In our example dataset, by default, the table will be partitioned by year given the folders under the top-level folder created by the dataset script from the guide represent the loan years. The partition will be unable to recognize the folder names are years, and so will be called “parition_0”, you can see this in the last row of the table above.
One thing to keep in mind is when a new year is added you will need to re-run the crawler to partition the newly added data, otherwise it will not be available to query. This is one downside compared to simply defining the schema using SQL, although you may also wish to use no partition with the crawler. Should you wish to automate running the crawler, you can set it to run on a schedule, manually trigger it or configure it to respond to S3 upload events.
To test the claims of efficiency, I crafted a sample query, based on the query used in the guide, that sum of each loan type in 2018 across all counties. For the manually created table, this query looks like the following:
SELECT
SUM(CASE WHEN loan_purpose = 1 THEN 1 ELSE 0 END) as "Home purchase",
SUM(CASE WHEN loan_purpose = 2 THEN 1 ELSE 0 END) as "Home improvement",
SUM(CASE WHEN loan_purpose = 31 THEN 1 ELSE 0 END) as "Refinancing",
SUM(CASE WHEN loan_purpose = 32 THEN 1 ELSE 0 END) as "Cash out refinancing",
SUM(CASE WHEN loan_purpose = 4 THEN 1 ELSE 0 END) as "Other purpose",
SUM(CASE WHEN loan_purpose = 5 THEN 1 ELSE 0 END) as "N/A",
COUNT(*) as "Total"
FROM "hmda"."loans"
WHERE activity_year = 2018
For the Glue created database and table, I’ve modified the query to use “partition_0” instead of “activity_year”, also note that the year here is a string instead of an integer as was manually defined.
SELECT
SUM(CASE WHEN loan_purpose = 1 THEN 1 ELSE 0 END) as "Home purchase",
SUM(CASE WHEN loan_purpose = 2 THEN 1 ELSE 0 END) as "Home improvement",
SUM(CASE WHEN loan_purpose = 31 THEN 1 ELSE 0 END) as "Refinancing",
SUM(CASE WHEN loan_purpose = 32 THEN 1 ELSE 0 END) as "Cash out refinancing",
SUM(CASE WHEN loan_purpose = 4 THEN 1 ELSE 0 END) as "Other purpose",
SUM(CASE WHEN loan_purpose = 5 THEN 1 ELSE 0 END) as "N/A",
COUNT(*) as "Total"
FROM "hmda_glue"."loans_raw_data"
WHERE partition_0 = '2018'
Running each query three times without partitioning resulted in an average run time of 5.8 seconds and with partitioning the the average was 1.7 seconds. Looking at the data scanned, without partitioning as expected all 15.52GB of data was scanned each time whereas with partitioning only 2.42GB of the 2018 dataset was scanned.

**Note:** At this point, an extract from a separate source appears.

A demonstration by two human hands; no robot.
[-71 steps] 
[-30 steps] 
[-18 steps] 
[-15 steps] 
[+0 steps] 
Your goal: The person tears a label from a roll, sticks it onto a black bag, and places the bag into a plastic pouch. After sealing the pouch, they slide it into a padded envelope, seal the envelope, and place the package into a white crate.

And we have it, an outline to set up a crawler, and their subsequent results. This small test cost $0.03 with Glue in time spent crawling, and $0.58 with Athena to scan the data for the queries I ran (I ran a few more than the two I shared). I’d suggest reading the respective pricing pages to get more details. There’s a lot more to be said, but we’ve covered everything I’d intended to and now I have somewhere to link to when I talk about using Glue and Athena together.